Nevano teringat dengan ide bisnis cukup briliant yang dicetuskan Zora beberapa hari lalu. Ia jadi sedikit menyetujui perkataan papanya. "Ya, memang nggak semuanya buruk. Ada hal-hal menarik dalam perusahaan itu," sahutnya sambil tersenyum tipis.
"Papa bisa bantu jika memang kalian masih kekurangan modal atau membutuhkan sesuatu."
"Nggak perlu. Nevano udah punya strategi mengurus perusahaan itu. Papa tinggal lihat saja hasilnya."
"Baguslah. Papa berharap kamu bisa membuktikan diri kamu. Mengurus perusahaan itu akan mudah bila kamu tekun dan tahu apa yang terbaik. Lagipula, sudah saatnya juga kamu bersikap dewasa sekarang."
Nevano tertawa kecil mendengar ucapan papanya.
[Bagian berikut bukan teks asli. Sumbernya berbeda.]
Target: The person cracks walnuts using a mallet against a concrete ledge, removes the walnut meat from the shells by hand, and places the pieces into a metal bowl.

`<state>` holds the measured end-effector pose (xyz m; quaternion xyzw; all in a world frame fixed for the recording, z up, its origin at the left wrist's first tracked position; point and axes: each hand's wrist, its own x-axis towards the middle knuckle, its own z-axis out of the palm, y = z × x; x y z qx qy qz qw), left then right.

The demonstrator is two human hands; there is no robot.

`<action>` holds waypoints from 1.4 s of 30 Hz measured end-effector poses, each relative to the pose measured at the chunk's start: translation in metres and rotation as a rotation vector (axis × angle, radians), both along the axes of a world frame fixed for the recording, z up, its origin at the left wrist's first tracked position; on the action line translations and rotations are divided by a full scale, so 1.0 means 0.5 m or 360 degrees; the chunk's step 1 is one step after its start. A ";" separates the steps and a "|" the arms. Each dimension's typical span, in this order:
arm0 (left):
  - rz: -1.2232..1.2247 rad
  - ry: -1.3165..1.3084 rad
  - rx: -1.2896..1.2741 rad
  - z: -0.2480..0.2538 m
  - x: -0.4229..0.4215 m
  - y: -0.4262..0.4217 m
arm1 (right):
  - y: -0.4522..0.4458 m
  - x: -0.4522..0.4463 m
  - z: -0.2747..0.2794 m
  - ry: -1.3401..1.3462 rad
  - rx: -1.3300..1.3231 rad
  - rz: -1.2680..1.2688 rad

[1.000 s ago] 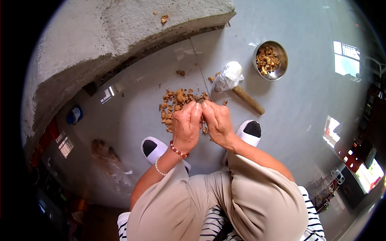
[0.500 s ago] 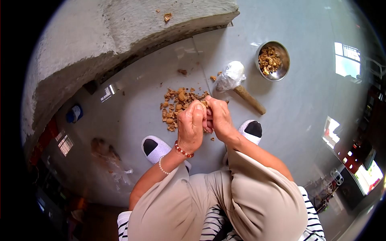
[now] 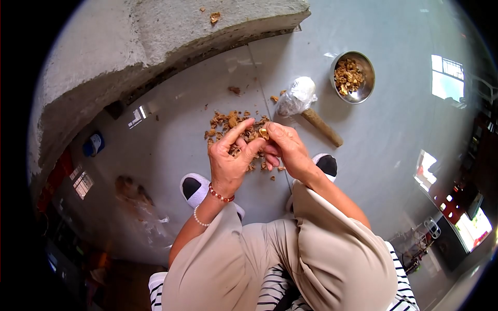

Tiba-tiba merasa lucu. Ada apa dengan pria tua itu malam ini? Kenapa jadi begitu sok perhatian?
"Jadi, malam ini Nevano disuruh kemari cuma harus mendengarkan petuah papa?"
Rafianto menghela napas. Tak ingin membalas kesinisan putra sulungnya itu. Ia tahu jika diladeni, maka Nevano akan semakin menjadi. Pria itu pun akhirnya mengalihkan atensinya pada Levi yang sejak tadi berdiam diri.
"Nah, Levi. Kamu sendiri kapan akan mulai praktek? Papa sudah menghubungi direktur rumah sakit supaya kamu bisa segera praktek di sana."
Levi mengangkat mata, menatap lurus papanya dengan perasaan tak enak hati. "Maafin Levi, Pah. Tapi, Levi masih perlu ikut program adaptasi dan kemungkinan prakteknya di RS Pemerintah, bukan rumah sakit Papa."
"Memangnya kenapa?" Rafianto tampak kecewa.
"Karena memang begitu prosedurnya dan Levi masih harus belajar lagi."
"Bukannya kamu sudah lulus sertifikasi? Kamu bahkan lulusan terbaik di Oxford. Apa lagi yang perlu kamu pelajari?"